- Rennert making his distinctive strike call
- Born: June 12, 1930 Oshkosh, Wisconsin, U.S.
- Died: June 17, 2018 (aged 88) St. Augustine, Florida, U.S.
- Occupation: MLB umpire
- Years active: 1973–1992
- Height: 5 ft 8 in (1.73 m)

= Dutch Rennert =

American baseball umpire (1930–2018)

Laurence Henry "Dutch" Rennert Jr. (June 12, 1930 – June 17, 2018) was an American umpire in Major League Baseball who worked in the National League from 1973 to 1992.

==Early years==
Rennert was born in Oshkosh, Wisconsin and graduated from Oshkosh High School. He played semi-pro football with the Oshkosh Comets and semi-pro baseball in Oshkosh. Rennert moved to Las Vegas, Nevada, worked for the post office, and officiated at basketball games. In 1958, Rennert graduated from the Al Somers Umpire School in Daytona Beach, Florida.

==Umpiring career==
Considered one of the game's most colorful characters, best known for his animated and loud strike calls; similar to the NFL's colorful referee Red Cashion. A 1983 poll by The New York Times resulted in his selection as the NL's best umpire. He wore uniform number 16 throughout his career.

Reaching the major leagues after umpiring in the Pacific Coast League from 1965 to 1973, Rennert umpired in six National League Championship Series (1977, 1981, 1982, 1986, 1988, 1990), two All-Star Games (1979, 1984), and three World Series (1980, 1983, 1989); he was behind the plate when the Oakland Athletics won the 1989 World Series.

On called strikes to right-handed hitters, Rennert's style was to turn and face in the direction of the first-base dugout, raise his right hand and call "Strike!", take an exaggerated step forward with his left foot (keeping his right planted), and drop to his right knee as he pointed in that direction and called "one!" (or however many strikes there were, even on a called third strike). For left-handed hitters, he wouldn't step forward; he would squat to his right knee as he made the call.

After retiring, Rennert headed a group of instructors who held baseball clinics in Paris and Munich in January 1993. Thereafter, he participated regularly in the Los Angeles Dodgers' Adult Baseball Camp.

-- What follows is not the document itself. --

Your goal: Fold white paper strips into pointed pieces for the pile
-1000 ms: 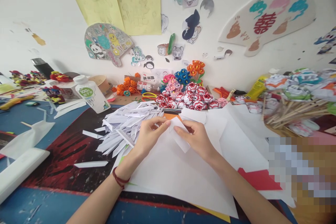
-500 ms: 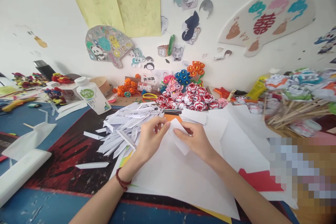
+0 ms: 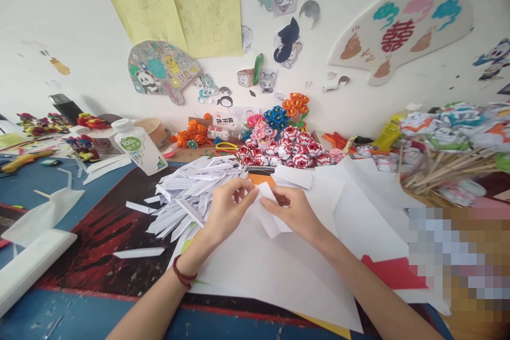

In an April 20, 2012, interview on Comcast Sportsnet Philadelphia, former National League President Bill White told local TV personality Larry Kane that an eye exam revealed that Rennert could not see out of his left eye and it couldn't be adjusted with glasses, and "I retired him nicely." White went on to say that he later saw Rennert in Vero Beach, Florida, and White said Rennert told him he had done the right thing.

On September 26, 2015, umpire Tom Hallion paid tribute to Rennert (who was in attendance) by calling the first strike in the game between the Miami Marlins and the Atlanta Braves using Rennert's classic strike mechanic.

===Notable games===
Rennert was the home plate umpire on August 3, 1989, when the Cincinnati Reds set a major league record with 16 hits in the first inning of an 18–2 home victory over the Houston Astros. Rennert was the first base umpire who ejected Cincinnati manager Lou Piniella on August 21, 1990, causing Piniella to pull the first base bag from its mooring and fling it into right field twice.

==Death==
Rennert died on June 17, 2018, at the age of 88 in St. Augustine, Florida.